Source data
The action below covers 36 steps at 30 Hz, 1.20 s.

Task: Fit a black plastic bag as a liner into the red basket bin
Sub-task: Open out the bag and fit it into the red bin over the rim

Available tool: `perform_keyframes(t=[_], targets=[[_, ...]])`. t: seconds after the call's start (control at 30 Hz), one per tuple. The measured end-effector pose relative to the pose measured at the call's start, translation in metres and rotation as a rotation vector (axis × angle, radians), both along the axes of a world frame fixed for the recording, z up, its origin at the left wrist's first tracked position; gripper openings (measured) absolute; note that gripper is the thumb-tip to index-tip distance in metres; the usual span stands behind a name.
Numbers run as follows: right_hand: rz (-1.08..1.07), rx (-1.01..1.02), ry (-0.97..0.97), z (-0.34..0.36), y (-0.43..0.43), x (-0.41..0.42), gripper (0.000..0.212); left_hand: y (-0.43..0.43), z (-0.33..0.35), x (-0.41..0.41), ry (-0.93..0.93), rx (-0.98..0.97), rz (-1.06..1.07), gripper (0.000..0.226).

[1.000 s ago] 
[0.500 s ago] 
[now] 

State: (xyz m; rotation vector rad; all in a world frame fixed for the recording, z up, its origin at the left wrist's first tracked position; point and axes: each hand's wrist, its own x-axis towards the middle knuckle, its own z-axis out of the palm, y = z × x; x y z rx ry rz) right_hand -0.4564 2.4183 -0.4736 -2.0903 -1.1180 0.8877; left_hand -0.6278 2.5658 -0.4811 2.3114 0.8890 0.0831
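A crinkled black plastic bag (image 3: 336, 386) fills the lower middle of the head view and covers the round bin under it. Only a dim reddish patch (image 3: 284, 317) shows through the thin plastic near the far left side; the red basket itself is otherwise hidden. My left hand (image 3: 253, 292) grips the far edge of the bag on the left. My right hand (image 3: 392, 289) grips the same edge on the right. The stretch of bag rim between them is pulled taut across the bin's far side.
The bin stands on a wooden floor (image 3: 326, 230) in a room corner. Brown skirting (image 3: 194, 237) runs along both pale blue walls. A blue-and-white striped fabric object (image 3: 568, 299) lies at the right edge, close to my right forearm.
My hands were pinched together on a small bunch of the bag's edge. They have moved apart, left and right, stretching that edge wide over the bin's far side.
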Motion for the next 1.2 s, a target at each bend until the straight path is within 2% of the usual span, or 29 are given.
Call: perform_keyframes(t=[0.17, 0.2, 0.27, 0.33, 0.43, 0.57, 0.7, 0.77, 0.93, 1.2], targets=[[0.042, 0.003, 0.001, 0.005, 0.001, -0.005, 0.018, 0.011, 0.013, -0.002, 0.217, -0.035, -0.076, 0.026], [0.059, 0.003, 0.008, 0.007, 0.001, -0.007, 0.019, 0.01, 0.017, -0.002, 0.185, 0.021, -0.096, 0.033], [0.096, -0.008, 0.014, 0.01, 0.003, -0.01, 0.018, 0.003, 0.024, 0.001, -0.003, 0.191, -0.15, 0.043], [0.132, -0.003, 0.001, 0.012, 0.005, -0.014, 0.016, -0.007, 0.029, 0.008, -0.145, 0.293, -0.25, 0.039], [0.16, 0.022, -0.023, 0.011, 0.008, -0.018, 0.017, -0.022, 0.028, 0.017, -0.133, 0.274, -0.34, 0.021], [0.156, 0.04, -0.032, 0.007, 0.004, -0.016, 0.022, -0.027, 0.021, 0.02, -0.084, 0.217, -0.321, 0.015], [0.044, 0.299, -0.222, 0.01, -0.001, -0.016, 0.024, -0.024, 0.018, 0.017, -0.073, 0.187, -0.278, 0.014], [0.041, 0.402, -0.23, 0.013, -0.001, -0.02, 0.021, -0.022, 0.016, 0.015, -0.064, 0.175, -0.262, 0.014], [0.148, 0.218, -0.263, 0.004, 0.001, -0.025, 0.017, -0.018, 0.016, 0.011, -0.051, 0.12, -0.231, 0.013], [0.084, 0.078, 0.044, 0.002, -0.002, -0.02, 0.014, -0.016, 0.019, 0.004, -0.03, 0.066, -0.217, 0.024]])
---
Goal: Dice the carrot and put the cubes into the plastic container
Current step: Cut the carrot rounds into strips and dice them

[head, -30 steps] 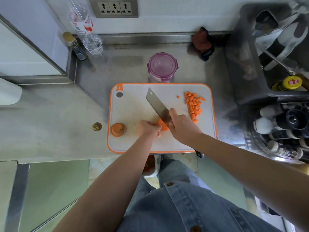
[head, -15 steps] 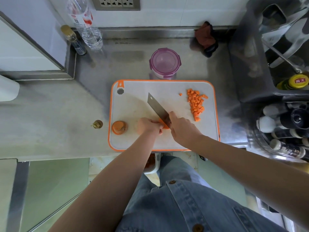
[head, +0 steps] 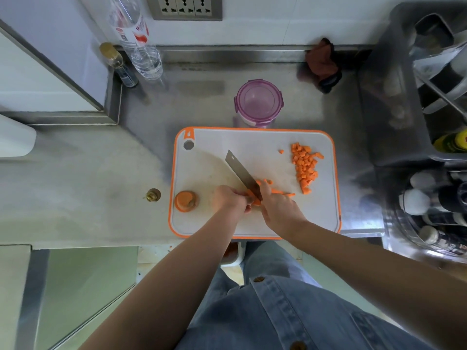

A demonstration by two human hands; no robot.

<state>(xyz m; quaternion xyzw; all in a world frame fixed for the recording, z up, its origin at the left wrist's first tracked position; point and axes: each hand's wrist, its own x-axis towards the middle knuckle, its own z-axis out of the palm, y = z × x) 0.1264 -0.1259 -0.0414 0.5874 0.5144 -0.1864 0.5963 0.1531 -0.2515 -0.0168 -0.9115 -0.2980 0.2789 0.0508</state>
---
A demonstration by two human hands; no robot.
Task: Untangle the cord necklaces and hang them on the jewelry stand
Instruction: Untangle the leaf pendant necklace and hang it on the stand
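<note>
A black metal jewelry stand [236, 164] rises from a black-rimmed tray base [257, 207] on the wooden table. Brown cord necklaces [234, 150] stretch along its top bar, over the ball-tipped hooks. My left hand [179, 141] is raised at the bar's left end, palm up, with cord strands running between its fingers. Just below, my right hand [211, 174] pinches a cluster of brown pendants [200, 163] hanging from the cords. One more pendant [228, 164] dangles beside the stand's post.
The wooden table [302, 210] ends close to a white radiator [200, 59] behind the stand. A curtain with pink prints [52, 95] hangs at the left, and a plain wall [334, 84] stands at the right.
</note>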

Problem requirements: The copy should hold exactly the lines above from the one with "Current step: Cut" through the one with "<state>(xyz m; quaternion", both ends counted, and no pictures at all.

Final answer:
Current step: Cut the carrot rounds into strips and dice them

[head, -30 steps] 
[head, -15 steps] 
[head, +0 steps] 

A demonstration by two human hands; no robot.

<state>(xyz m; quaternion xyzw; all in a world frame fixed for the recording, z up, its origin at the left wrist's first tracked position; point and axes: each hand's wrist, its own x-axis towards the middle knuckle, its own z-axis out of the palm, y = z × x) 0.1264 -0.1259 -0.0414 0.5874 0.5144 -0.1864 0.5963 0.1531 -0.2515 -0.0168 -0.9115 -0.2980 0.2789 0.0508</state>

This answer is finished.